Before you start working on a new feature, please have a discussion with the maintainers on the GitHub discussions page. This helps to ensure that your work is aligned with the project's goals and that you are not duplicating efforts. It also gives you the opportunity to get feedback and guidance from the maintainers.

Development process

  • Fork the repository: Start by forking SecObserve's repository on GitHub. This creates a copy of the repository under your GitHub account.

  • Clone the repository: Clone the forked repository to your local machine using Git. This allows you to work on the code locally.

  • Create a feature branch: Create a new branch for your code changes, starting from the dev branch. Give it a descriptive name that reflects the feature or bug fix you're working on.

  • Make changes: Use your preferred code editor to make the necessary code changes in the branch. Follow the project's coding conventions and guidelines.

  • Commit your changes: Commit your changes using Conventional Commits. This means using a specific format for your commit messages, such as : . The commit type can be "feat" for a new feature, "fix" for a bug fix, or "chore" for refactorings, documentation enhancements or other changes.

  • Push your branch: Push your branch with the committed changes to your forked repository on GitHub.

  • Create a pull request: Go to the SecObserve's GitHub page and create a pull request from your branch to the dev branch. Provide a clear and descriptive title starting with "feat:", "fix:" or "chore:" and a description for your pull request.

Code conventions

There is no strict code style guide for this project. However, have a look at the existing code and try to match the style. Several tools are used to ensure code quality which are mandatory and run on every commit:

  • Backend: (running from the backend folder)

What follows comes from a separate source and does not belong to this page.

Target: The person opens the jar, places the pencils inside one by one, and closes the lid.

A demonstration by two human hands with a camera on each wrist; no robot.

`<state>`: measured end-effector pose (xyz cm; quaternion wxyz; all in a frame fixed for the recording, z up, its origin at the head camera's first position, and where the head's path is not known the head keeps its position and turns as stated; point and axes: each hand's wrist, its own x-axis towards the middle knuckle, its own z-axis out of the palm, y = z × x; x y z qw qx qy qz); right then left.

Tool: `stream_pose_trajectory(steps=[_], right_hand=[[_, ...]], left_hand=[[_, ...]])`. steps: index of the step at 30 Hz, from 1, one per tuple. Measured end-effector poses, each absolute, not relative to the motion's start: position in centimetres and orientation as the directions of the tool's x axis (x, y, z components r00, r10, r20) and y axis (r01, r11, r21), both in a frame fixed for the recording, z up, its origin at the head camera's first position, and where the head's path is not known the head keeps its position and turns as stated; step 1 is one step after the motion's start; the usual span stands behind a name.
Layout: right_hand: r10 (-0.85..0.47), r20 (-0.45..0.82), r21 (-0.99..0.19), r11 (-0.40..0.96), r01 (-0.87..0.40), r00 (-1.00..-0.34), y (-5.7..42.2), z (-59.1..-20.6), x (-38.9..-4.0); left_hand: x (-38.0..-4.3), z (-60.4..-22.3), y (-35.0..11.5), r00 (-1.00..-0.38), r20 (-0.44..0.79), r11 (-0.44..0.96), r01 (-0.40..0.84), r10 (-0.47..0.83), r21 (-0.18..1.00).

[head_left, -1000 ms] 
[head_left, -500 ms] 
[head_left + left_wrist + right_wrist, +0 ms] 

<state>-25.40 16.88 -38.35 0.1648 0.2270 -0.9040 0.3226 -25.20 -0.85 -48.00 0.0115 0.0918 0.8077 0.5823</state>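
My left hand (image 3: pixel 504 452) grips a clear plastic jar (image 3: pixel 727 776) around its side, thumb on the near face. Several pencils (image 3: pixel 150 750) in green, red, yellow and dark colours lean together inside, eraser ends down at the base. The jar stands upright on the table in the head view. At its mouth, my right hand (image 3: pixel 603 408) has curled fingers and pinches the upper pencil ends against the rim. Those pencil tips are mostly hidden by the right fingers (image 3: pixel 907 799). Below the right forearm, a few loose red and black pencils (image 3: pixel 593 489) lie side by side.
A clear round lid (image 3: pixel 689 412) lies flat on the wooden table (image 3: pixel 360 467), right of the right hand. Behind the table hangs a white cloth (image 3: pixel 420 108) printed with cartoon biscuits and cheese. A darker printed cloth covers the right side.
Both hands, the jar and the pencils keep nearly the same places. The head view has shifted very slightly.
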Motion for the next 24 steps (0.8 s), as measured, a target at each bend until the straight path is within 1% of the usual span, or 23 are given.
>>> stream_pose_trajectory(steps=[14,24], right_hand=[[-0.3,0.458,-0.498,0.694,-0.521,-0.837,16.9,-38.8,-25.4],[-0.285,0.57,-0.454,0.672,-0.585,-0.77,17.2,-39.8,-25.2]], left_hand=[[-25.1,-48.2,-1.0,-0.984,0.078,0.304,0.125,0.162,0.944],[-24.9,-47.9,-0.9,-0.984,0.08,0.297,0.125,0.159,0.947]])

    • black . for code formatting
    • isort . for import sorting
    • flake8 for basic linting
    • ./bin/run_mypy.sh for type checking
    • ./bin/run_pylint.sh for further linting

    All function signatures shall be annotated with type hints.

  • Frontend: (running from the frontend folder)

    • prettier -w src for code formatting
    • npm run lint for linting

Please run these tools locally before creating a pull request to ensure that your code meets the quality standards.

Unit tests

All new features and bug fixes in the backend shall be accompanied by unit tests. This ensures that the changes are well-tested and helps prevent regressions. The unittests are run with the commands

docker compose -f docker-compose-unittests.yml build
docker compose -f docker-compose-unittests.yml up

from the root directory of the project.